It was asking a lot to expect some opponents of Rep. Tom Emmer — that is, those who aren’t in the business of waiting on tables — not to try to hijack today’s odd showdown between Emmer and the people whose minimum wage he wants to cut — or the people whom he wants to see succeed, depending on whom you believe.
One did, making it difficult for news consumers to know what part of today’s event was with real wait staffers, and what part of a hostile crowd was orchestrated by Emmer’s opponents.
And that makes Emmer’s already-befuddling decision to keep an issue alive that’s been killing his campaign for a week all the more puzzling; the likelihood that he’d walk into a trap set by his opponents was entirely predictable.

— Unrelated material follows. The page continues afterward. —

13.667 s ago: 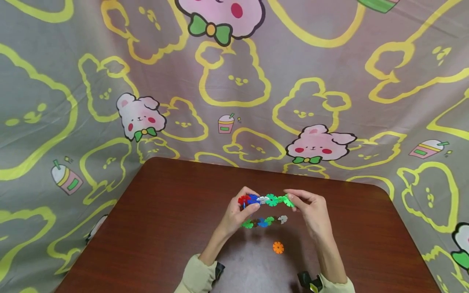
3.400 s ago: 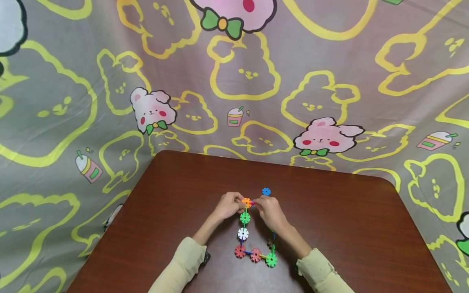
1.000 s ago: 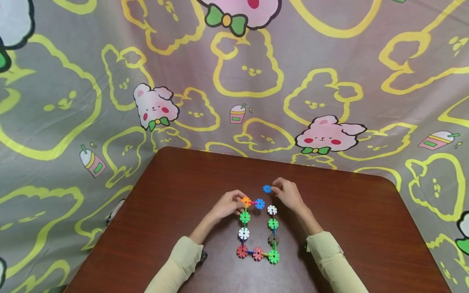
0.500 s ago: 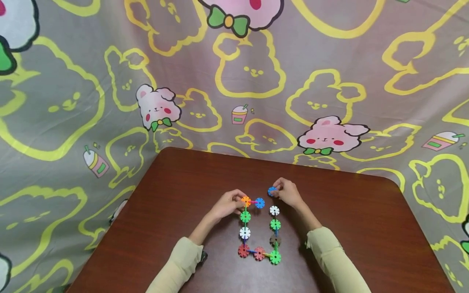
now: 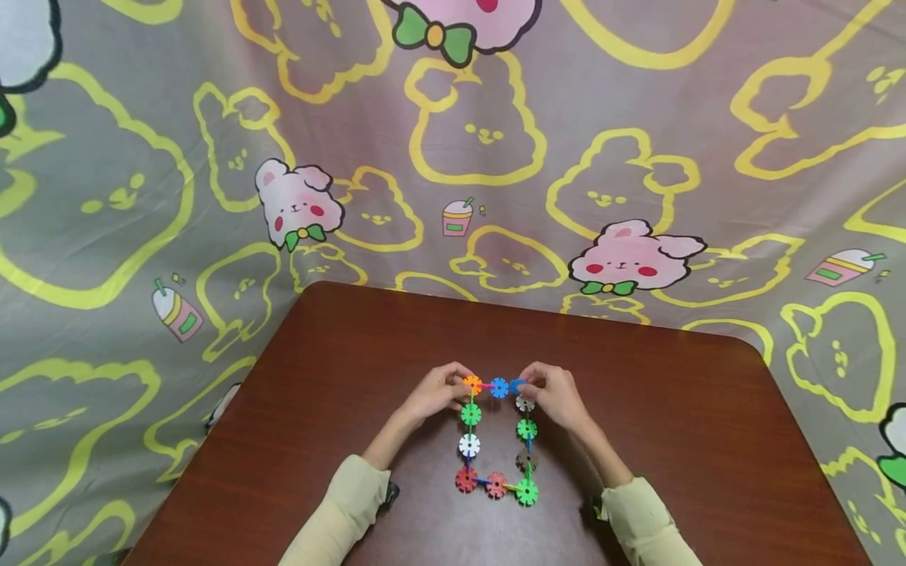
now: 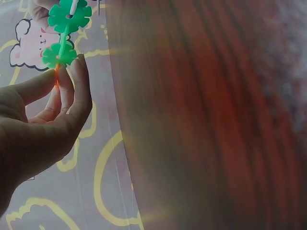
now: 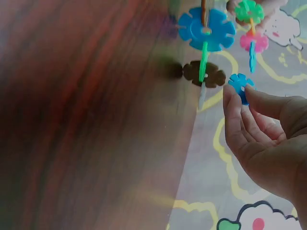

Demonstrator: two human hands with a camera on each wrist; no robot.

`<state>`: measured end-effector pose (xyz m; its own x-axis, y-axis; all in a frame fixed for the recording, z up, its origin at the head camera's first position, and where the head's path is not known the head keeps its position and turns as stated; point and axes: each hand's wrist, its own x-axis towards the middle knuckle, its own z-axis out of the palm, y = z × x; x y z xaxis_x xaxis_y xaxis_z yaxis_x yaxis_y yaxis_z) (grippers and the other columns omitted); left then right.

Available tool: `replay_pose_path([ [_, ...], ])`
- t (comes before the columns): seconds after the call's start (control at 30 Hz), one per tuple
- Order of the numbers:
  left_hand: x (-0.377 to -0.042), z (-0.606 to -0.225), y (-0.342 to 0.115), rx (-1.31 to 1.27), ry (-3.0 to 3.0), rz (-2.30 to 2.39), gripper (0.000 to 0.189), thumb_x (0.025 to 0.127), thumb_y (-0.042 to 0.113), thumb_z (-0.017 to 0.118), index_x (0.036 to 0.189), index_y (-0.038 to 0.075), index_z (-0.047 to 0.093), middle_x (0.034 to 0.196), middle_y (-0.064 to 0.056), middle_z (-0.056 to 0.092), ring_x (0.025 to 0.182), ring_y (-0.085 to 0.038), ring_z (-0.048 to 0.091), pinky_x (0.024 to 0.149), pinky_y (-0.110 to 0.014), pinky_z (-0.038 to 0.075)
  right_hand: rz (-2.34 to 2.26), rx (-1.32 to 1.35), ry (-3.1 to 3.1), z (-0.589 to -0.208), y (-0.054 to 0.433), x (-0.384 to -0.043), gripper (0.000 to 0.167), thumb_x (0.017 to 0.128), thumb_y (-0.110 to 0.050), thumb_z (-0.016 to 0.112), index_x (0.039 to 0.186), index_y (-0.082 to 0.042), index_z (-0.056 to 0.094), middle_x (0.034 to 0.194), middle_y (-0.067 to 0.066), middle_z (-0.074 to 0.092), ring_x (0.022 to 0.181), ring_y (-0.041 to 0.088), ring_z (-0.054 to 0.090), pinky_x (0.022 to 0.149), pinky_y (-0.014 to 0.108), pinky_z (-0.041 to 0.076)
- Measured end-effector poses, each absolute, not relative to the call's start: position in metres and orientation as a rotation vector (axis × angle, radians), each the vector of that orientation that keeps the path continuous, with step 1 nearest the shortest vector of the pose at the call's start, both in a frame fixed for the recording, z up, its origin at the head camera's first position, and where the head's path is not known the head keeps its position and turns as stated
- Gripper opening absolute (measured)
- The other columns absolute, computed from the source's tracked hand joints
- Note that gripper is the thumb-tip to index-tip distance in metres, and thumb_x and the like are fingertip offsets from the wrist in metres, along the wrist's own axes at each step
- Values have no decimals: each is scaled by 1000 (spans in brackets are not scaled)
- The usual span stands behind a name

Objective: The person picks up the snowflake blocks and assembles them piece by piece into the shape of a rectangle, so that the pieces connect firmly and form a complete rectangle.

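In the head view, notched plastic snowflake discs are slotted together into a rectangular chain over the brown table. My left hand (image 5: 437,391) pinches the orange disc (image 5: 472,384) at the far-left corner; the left wrist view shows its edge between thumb and fingertips. A blue disc (image 5: 499,387) sits on the far side of the chain. Between thumb and fingers my right hand (image 5: 557,395) pinches another blue disc (image 7: 237,82), right at the gap between that blue disc and the white disc (image 5: 524,403) ending the right side. Fingers partly hide the held disc.
The chain's near side has a red disc (image 5: 465,479), a pinkish-red disc (image 5: 495,485) and a green disc (image 5: 526,492). All this is on a brown table (image 5: 354,346), with a patterned cloth (image 5: 495,196) hanging behind and beside it.
My right hand has picked up the loose blue disc from behind the chain and brought it nearer, to the far-right corner gap. The left hand has kept its pinch on the orange disc.
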<state>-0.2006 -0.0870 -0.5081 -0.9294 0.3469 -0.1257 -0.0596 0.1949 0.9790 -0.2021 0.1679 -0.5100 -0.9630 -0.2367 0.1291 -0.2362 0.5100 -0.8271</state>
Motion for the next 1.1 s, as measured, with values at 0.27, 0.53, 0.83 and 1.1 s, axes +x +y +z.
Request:
replay_pose_path([
  [0.27, -202, -509, -86, 274, 2165, 1797, 23, 97, 1, 66, 118, -7, 64, 89, -10, 66, 78, -16, 65, 74, -44, 63, -1415, -453, 2832, -505, 163, -194, 10, 91, -1, 77, 88, -7, 70, 81, 1, 70, 72, 15, 64, 62, 28, 52],
  [0.53, -202, -510, -87, 261, 2164, 1801, 24, 96, 0, 66, 119, -8, 64, 90, -11, 66, 80, -18, 65, 77, -49, 62, -1355, -548, 2887, -505, 162, -189, 10, 91, 0, 77, 88, -6, 70, 81, 0, 71, 71, 12, 63, 62, 27, 53],
  [0.83, -202, -512, -87, 286, 2158, 1789, 21, 98, -1, 64, 118, -8, 64, 90, -10, 65, 76, -15, 65, 74, -42, 63, -1297, -616, 2977, -509, 158, -187, 6, 92, -3, 77, 90, -6, 73, 85, 1, 73, 77, 14, 65, 69, 32, 56],
  [1.1, -200, -511, -85, 267, 2211, 1780, 21, 95, -1, 66, 115, -8, 66, 86, -7, 64, 73, -15, 65, 73, -42, 63, -1344, -726, 3045, -514, 154, -185, 10, 88, 2, 79, 86, -7, 73, 82, 4, 75, 73, 13, 68, 64, 29, 57],
])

No doubt, there were legitimate waiters and waitresses in the audience to tell Emmer what they thought about his idea. But when Robert Erickson (real name: Nick Espinosa) of Minneapolis tossed 2,000 pennies at Emmer to protest Emmer’s position on the Arizona immigration law, he hijacked an event that was supposed to belong to the waiters and waitresses, about whom so many people have professed to be concerned. They didn’t need his help; by all accounts, they were doing fine without him.
Erickson is a performance artist who specializes in this sort of thing:
Ironically, in his opposition to Emmer, he did the Republican nominee a big favor: He took the minimum wage issue off the table, and replaced it with the immigration issue, an issue that is right in Emmer’s political wheelhouse.
It’s unlikely that many TV stations will be able to resist the image of Erickson’s coin toss at meeting of waiters and waitresses who went to the meeting to talk about something entirely different.
If you didn’t know any better after watching a rather clumsy performance by Emmer’s campaign staff this week, one almost might think that was the plan all along.